DATA BELOW =>

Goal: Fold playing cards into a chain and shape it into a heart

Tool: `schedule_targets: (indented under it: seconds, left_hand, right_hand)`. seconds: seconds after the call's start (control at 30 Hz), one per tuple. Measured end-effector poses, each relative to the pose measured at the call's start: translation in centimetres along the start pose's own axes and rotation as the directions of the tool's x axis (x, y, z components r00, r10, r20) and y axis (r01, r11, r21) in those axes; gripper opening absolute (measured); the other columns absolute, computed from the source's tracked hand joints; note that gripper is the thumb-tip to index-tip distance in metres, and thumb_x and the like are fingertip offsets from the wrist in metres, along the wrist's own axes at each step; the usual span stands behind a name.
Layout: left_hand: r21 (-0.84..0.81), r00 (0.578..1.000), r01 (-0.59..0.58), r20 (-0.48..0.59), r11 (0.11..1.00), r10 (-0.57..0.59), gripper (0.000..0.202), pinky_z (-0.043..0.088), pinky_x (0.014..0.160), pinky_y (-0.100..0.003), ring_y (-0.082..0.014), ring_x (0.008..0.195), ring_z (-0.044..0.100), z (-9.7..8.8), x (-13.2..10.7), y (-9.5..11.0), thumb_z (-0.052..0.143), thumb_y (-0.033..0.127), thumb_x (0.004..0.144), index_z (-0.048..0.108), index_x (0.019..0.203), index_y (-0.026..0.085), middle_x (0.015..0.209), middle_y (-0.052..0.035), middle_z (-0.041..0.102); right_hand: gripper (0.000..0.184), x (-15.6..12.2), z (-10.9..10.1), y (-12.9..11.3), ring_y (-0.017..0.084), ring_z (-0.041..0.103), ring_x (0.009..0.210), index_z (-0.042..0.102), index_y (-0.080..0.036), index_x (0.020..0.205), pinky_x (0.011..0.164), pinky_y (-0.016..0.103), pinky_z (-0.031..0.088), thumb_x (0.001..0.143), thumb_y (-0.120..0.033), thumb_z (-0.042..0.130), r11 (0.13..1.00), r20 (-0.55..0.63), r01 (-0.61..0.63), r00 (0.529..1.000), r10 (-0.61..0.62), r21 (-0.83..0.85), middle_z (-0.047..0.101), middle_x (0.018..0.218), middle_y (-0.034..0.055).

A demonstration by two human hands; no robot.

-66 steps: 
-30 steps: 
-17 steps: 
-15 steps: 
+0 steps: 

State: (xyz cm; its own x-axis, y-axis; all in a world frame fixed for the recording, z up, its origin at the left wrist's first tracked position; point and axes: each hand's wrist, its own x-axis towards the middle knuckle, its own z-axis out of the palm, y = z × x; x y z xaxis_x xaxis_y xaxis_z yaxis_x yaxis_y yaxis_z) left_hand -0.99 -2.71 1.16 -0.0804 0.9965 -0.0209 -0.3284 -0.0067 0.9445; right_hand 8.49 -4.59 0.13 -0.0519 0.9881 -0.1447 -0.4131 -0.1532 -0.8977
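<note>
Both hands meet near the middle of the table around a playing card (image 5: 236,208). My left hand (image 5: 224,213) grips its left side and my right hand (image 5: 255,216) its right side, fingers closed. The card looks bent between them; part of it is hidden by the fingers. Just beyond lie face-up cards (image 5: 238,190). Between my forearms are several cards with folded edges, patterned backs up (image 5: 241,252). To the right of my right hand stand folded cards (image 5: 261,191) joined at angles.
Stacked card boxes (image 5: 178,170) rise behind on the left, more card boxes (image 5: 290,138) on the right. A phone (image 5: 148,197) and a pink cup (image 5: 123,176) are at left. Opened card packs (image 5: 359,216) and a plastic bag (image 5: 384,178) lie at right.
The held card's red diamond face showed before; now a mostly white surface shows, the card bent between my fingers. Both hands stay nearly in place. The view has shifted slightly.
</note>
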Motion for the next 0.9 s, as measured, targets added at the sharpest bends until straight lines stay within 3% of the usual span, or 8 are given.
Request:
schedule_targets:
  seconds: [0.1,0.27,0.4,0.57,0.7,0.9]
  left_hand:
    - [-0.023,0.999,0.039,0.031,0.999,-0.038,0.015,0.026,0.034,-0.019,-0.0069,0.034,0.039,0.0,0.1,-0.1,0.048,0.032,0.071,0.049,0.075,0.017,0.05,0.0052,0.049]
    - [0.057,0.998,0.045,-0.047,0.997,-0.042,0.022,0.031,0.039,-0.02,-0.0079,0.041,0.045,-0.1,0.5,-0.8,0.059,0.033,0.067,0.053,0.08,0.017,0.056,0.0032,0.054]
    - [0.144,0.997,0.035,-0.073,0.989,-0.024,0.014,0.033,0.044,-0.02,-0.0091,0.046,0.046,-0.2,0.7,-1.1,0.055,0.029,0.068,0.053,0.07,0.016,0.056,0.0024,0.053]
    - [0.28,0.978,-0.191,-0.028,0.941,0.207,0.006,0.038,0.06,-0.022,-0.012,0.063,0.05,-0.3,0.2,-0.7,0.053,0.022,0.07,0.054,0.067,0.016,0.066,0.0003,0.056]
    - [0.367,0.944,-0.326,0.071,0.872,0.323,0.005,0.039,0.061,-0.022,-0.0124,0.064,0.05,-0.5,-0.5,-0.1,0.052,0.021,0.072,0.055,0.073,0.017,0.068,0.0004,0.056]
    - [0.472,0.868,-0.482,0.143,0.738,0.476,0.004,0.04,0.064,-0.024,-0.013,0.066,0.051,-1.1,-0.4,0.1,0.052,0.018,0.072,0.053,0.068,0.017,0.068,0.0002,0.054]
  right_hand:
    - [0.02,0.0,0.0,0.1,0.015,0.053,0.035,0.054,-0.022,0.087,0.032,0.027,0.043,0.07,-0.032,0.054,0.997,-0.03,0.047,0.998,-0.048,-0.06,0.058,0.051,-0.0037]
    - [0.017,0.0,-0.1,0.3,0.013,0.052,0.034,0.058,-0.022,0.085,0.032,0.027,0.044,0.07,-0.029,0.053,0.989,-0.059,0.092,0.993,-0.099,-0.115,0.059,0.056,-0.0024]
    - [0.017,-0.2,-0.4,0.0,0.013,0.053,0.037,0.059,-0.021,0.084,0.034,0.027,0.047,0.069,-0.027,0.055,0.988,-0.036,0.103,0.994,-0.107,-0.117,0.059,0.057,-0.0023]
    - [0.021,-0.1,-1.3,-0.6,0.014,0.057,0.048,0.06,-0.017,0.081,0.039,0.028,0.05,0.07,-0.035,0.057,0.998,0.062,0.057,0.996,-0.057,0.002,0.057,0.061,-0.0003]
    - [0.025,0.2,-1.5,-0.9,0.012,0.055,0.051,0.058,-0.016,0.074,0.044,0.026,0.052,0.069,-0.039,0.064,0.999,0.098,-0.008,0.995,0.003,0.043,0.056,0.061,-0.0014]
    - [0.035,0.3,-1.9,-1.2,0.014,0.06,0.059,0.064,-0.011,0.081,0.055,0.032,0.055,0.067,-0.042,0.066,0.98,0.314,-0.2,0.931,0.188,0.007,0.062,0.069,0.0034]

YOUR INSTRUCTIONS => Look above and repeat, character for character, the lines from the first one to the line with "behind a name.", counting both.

TASK RESULT =>
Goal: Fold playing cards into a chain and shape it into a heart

Tool: `schedule_targets: (indented under it: seconds, left_hand, right_hand)`. seconds: seconds after the call's start (control at 30 Hz), one per tuple. Measured end-effector poses, each relative to the pose measured at the call's start: translation in centimetres along the start pose's own axes and rotation as the directions of the tool's x axis (x, y, z components r00, r10, r20) and y axis (r01, r11, r21) in those axes; gripper opening absolute (measured); the other columns absolute, computed from the source's tracked hand joints; note that gripper is the thumb-tip to index-tip distance in metres, and thumb_x and the like are fingertip offsets from the wrist in metres, along the wrist's own axes at each step; the usual span stands behind a name.

That completes the answer.